Always use environment variables for Firehose tokens to prevent credential leakage.
How It Works
gRPC Streaming
Firehose uses server-side gRPC streaming for continuous data delivery:
Dataset Job → Provider Resolution → Firehose Client → gRPC Stream → Firehose Endpoint
↓
TLS + Compression
↓
Block Stream (with traces)
↓
Parquet Tables (blocks, txs, calls, logs)
Connection Features
| Feature | Description |
|---|
| Gzip Compression | Both send and receive compressed for bandwidth efficiency |
| Large Messages | Up to 100 MiB message size for complex blocks with many calls |
| Auto Retry | 5-second backoff on stream errors for resilience |
| TLS | Native TLS with system root certificates |
Data Flow
- Dataset job requests block range from manifest
- Provider resolution finds matching
firehose provider for network
- Client establishes gRPC stream with authentication (if configured)

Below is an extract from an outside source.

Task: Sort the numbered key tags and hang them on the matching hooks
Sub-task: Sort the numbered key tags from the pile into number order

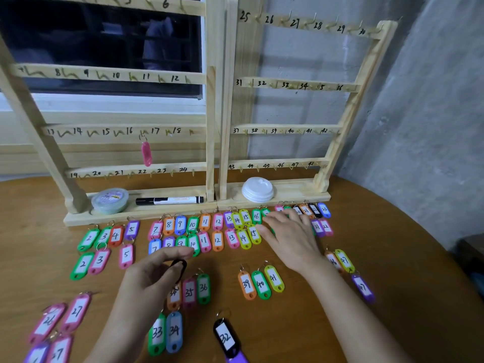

- Firehose streams blocks with full transaction traces
- Data materialized as Parquet files in data directory
Authentication
When a token is provided, it’s sent as a bearer token in the authorization header:
authorization: bearer <token>
Example with Token
kind = "firehose"
network = "mainnet"
url = "grpc://firehose.example.com:9000"
token = "${FIREHOSE_TOKEN}"
Public Endpoints
Some Firehose endpoints are public and don’t require authentication:
kind = "firehose"
network = "mainnet"
url = "grpc://public-firehose.example.com:9000"
# No token needed
Supported Networks
Any EVM-compatible network with a Firehose endpoint:
Ethereum and L2s
# Ethereum mainnet
network = "mainnet"
# Base L2
network = "base"
# Arbitrum One
network = "arbitrum-one"
# Optimism
network = "optimism"
# Polygon PoS
network = "polygon"
Testnets
# Sepolia testnet
network = "sepolia"
# Goerli testnet
network = "goerli"
blocks
Block header information:
number: Block number
hash: Block hash
parent_hash: Previous block hash
timestamp: Block timestamp
miner: Block producer address
size: Block size in bytes
gas_limit, gas_used: Gas metrics
- Additional protocol buffer fields
transactions
Transaction data with execution results:
block_number, block_hash: Block reference
transaction_index: Position in block
hash: Transaction hash
from, to: Sender and recipient
value: ETH transferred
gas, gas_price, gas_used: Gas parameters
status: Execution status (success/failure)
input: Transaction input data
calls
Internal call traces (unique to Firehose):
block_number: Block reference
transaction_hash, transaction_index: Transaction reference
call_type: Call type (call, create, suicide, reward)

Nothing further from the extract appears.